> **The problem**
For this exercise, print all of the data exactly as given.

> **Data extract**
⟨
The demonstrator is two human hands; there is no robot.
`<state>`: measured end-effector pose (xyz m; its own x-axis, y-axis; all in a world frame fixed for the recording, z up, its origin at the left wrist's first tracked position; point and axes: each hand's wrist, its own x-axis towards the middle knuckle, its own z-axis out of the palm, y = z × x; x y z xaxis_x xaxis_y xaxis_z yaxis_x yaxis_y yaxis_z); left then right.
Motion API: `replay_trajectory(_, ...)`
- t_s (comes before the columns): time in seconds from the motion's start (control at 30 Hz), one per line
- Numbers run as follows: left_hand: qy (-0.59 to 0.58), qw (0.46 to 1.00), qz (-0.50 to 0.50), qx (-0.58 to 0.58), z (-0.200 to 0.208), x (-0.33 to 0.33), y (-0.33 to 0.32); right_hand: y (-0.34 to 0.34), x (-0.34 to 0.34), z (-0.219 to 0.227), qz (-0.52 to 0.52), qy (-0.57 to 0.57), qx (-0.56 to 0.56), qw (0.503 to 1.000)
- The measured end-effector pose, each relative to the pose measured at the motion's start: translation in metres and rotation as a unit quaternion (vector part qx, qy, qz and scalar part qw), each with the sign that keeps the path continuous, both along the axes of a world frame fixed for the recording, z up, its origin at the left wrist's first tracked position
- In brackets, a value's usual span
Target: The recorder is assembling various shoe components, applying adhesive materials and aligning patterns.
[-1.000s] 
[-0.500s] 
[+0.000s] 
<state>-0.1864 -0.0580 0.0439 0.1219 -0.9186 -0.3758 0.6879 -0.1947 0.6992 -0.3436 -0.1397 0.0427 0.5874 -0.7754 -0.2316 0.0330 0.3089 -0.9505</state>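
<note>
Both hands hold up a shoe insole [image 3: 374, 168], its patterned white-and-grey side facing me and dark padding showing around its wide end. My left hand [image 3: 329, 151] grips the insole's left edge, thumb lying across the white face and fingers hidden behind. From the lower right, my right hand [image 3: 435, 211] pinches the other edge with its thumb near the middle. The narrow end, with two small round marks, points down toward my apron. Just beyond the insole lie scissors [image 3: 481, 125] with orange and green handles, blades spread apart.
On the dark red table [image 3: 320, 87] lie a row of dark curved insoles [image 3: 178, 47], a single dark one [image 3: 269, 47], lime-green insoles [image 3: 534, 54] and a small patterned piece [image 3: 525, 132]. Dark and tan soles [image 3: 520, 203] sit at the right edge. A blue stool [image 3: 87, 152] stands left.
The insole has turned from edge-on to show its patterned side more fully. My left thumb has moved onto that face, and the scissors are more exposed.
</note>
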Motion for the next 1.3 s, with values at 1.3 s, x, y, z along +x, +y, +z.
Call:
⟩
> **Response to this exercise**
The demonstrator is two human hands; there is no robot.
`<state>`: measured end-effector pose (xyz m; its own x-axis, y-axis; all in a world frame fixed for the recording, z up, its origin at the left wrist's first tracked position; point and axes: each hand's wrist, its own x-axis towards the middle knuckle, its own z-axis out of the palm, y = z × x; x y z xaxis_x xaxis_y xaxis_z yaxis_x yaxis_y yaxis_z); left then right.
Motion API: `replay_trajectory(_, ...)`
- t_s (comes before the columns): time in seconds from the motion's start (control at 30 Hz), one per line
- Numbers run as follows: left_hand: qy (-0.59 to 0.58), qw (0.46 to 1.00), qz (-0.50 to 0.50), qx (-0.58 to 0.58), z (-0.200 to 0.208), x (-0.33 to 0.33), y (-0.33 to 0.32); right_hand: y (-0.34 to 0.34), x (-0.34 to 0.34), z (-0.219 to 0.227), qz (-0.52 to 0.52), qy (-0.57 to 0.57), qx (-0.56 to 0.56), qw (0.503 to 1.000)
- The measured end-effector pose, each relative to the pose measured at the motion's start: translation in metres and rotation as a unit quaternion (vector part qx, qy, qz and scalar part qw), each with the sign that keeps the path continuous, both along the axes of a world frame fixed for the recording, z up, its origin at the left wrist's first tracked position
- In brackets, a value's usual span
Target: The recorder is assembling various shoe components, applying adhesive materials and aligning patterns.
[-1.000s] 
[-0.500s] 
[+0.000s] 
<state>-0.1864 -0.0580 0.0439 0.1219 -0.9186 -0.3758 0.6879 -0.1947 0.6992 -0.3436 -0.1397 0.0427 0.5874 -0.7754 -0.2316 0.0330 0.3089 -0.9505</state>
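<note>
Both hands hold up a shoe insole [image 3: 374, 168], its patterned white-and-grey side facing me and dark padding showing around its wide end. My left hand [image 3: 329, 151] grips the insole's left edge, thumb lying across the white face and fingers hidden behind. From the lower right, my right hand [image 3: 435, 211] pinches the other edge with its thumb near the middle. The narrow end, with two small round marks, points down toward my apron. Just beyond the insole lie scissors [image 3: 481, 125] with orange and green handles, blades spread apart.
On the dark red table [image 3: 320, 87] lie a row of dark curved insoles [image 3: 178, 47], a single dark one [image 3: 269, 47], lime-green insoles [image 3: 534, 54] and a small patterned piece [image 3: 525, 132]. Dark and tan soles [image 3: 520, 203] sit at the right edge. A blue stool [image 3: 87, 152] stands left.
The insole has turned from edge-on to show its patterned side more fully. My left thumb has moved onto that face, and the scissors are more exposed.
</note>
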Motion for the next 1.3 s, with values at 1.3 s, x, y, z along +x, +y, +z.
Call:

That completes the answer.